**What needs to be done:**
Please start at the first line of the records beneath and quote each line exactly, ending with the line containing "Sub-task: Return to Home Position".

Dataset records:
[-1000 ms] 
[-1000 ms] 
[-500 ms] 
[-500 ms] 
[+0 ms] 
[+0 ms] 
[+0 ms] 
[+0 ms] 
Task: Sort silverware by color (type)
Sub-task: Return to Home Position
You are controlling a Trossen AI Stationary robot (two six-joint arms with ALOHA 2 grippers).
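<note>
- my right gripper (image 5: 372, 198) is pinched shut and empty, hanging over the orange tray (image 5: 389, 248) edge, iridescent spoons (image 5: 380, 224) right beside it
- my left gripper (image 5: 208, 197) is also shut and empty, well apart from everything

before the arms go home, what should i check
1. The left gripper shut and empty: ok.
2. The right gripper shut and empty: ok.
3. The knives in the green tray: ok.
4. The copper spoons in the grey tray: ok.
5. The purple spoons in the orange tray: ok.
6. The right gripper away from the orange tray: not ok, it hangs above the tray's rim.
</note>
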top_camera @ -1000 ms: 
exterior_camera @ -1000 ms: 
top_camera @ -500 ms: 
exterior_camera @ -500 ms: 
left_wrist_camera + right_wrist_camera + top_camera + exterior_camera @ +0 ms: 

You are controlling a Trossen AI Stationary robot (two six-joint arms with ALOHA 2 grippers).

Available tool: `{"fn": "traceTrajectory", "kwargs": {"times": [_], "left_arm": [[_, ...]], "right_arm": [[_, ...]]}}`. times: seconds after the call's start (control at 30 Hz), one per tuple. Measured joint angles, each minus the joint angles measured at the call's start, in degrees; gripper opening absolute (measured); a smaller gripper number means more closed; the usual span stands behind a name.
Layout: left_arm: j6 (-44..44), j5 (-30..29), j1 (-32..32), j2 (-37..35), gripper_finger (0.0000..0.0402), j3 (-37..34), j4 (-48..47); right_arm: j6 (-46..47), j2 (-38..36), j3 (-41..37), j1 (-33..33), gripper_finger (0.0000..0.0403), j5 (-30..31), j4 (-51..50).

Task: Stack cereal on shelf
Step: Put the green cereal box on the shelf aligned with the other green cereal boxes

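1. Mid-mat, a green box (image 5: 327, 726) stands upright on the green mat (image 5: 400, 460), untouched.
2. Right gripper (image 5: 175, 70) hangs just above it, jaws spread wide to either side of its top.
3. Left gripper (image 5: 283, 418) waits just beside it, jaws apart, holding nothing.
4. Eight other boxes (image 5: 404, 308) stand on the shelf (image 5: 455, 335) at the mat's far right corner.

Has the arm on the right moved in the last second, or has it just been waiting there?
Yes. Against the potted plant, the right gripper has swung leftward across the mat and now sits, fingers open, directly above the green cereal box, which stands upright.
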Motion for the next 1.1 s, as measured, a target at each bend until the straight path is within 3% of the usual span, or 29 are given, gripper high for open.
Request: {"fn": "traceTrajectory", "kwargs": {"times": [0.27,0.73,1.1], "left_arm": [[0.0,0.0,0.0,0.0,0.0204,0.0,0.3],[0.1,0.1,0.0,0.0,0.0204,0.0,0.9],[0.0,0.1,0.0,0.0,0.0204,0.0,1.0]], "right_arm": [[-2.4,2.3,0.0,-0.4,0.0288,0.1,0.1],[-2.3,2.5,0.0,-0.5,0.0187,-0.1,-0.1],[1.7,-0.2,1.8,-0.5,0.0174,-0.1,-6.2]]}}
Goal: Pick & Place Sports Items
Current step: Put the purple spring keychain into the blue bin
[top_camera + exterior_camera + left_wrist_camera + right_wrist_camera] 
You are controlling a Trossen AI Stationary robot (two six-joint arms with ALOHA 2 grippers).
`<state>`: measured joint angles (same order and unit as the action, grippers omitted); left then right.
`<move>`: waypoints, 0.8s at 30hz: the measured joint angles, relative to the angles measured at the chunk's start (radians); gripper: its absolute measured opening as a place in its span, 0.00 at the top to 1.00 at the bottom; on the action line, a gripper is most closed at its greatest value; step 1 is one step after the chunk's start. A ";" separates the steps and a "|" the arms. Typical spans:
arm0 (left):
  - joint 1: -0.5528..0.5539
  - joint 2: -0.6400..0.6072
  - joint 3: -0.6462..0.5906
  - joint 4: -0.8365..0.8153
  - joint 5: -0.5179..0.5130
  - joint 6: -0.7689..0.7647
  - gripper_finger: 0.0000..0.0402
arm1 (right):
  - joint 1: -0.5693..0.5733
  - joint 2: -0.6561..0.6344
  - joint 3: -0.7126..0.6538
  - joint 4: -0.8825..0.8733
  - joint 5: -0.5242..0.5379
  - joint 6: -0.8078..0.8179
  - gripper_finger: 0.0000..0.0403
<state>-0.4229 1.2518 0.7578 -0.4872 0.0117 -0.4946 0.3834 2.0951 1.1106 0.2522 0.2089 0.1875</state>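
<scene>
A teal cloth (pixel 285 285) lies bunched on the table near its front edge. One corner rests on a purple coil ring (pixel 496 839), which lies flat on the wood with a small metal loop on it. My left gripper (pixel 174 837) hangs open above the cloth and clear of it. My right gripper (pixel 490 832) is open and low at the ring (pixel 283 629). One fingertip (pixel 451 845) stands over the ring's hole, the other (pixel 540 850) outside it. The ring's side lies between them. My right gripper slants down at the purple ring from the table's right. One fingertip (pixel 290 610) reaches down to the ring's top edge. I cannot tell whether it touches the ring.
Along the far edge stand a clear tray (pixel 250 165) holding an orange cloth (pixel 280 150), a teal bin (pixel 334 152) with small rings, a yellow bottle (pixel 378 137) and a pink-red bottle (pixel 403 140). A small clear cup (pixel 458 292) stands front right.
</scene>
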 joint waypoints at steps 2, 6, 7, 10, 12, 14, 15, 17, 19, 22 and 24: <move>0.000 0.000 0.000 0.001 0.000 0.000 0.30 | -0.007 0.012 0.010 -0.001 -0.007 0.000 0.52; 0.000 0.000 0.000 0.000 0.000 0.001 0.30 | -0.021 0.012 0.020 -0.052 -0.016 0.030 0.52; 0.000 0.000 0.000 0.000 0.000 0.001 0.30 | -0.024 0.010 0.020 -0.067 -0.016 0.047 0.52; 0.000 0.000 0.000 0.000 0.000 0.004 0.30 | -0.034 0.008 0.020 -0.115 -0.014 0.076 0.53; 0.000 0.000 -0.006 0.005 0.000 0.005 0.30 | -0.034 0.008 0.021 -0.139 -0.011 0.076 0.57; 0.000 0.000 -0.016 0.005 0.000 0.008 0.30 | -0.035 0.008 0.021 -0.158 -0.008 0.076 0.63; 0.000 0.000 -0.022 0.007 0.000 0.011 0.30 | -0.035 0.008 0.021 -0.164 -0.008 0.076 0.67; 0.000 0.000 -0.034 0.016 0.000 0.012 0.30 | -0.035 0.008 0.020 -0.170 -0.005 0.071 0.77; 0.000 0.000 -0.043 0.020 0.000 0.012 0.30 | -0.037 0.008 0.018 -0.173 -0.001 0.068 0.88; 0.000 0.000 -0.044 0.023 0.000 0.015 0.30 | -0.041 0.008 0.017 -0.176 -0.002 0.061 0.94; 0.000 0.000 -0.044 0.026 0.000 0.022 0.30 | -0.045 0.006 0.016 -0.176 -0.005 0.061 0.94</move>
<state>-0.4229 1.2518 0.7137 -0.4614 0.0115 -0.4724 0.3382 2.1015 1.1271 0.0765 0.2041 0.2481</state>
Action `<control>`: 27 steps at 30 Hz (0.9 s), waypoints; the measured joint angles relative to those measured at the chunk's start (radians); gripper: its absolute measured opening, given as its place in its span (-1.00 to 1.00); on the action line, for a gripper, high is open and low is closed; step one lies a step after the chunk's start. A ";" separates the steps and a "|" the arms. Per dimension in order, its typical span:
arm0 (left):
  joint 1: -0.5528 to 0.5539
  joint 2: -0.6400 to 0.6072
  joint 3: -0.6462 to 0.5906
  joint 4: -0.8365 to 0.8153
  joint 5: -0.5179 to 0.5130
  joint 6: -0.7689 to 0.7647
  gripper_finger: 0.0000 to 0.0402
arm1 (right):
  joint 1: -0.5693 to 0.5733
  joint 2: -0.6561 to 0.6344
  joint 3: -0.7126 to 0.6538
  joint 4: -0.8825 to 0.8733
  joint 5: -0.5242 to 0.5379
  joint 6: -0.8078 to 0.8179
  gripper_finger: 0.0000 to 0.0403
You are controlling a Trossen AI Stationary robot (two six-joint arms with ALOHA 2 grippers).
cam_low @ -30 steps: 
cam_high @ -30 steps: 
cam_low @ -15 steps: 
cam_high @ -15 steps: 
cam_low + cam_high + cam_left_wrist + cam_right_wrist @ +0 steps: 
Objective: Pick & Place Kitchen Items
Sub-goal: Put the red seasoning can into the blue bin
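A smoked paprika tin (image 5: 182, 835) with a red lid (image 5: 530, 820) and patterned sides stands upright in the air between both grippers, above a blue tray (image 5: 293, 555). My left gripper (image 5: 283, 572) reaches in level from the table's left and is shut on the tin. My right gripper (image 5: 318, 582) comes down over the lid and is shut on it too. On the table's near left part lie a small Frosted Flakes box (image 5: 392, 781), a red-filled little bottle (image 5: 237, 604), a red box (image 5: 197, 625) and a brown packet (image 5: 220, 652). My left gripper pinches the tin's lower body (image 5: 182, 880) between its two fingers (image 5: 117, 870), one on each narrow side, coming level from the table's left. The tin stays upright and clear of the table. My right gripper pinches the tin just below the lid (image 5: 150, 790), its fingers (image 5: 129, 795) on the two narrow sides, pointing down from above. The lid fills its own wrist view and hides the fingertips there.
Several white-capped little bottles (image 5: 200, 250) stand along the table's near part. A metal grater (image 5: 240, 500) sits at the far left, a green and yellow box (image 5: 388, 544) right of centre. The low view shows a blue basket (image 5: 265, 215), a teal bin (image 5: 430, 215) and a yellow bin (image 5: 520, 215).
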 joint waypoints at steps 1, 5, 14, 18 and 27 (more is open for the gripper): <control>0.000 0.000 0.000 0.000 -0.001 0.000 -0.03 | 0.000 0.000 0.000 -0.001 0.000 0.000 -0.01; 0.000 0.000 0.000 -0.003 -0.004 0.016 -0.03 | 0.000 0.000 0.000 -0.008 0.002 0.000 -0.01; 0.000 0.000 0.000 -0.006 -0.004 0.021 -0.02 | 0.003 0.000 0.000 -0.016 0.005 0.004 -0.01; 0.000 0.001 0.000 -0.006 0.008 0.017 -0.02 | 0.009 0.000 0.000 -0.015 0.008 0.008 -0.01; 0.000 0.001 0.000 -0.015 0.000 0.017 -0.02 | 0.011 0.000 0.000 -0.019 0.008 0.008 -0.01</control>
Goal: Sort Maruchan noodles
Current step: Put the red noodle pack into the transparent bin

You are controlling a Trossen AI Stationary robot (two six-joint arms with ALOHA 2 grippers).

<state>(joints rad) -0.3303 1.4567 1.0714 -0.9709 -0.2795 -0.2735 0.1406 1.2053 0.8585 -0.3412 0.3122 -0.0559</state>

**Exercise output:**
[-1000 ms] 
[-1000 ms] 
[-500 ms] 
[-500 ms] 
[+0 ms] 
[+0 ms] 
[+0 ms] 
[+0 ms] 
Task: Sort silverware by color (type)
Sub-task: Return to Home Position

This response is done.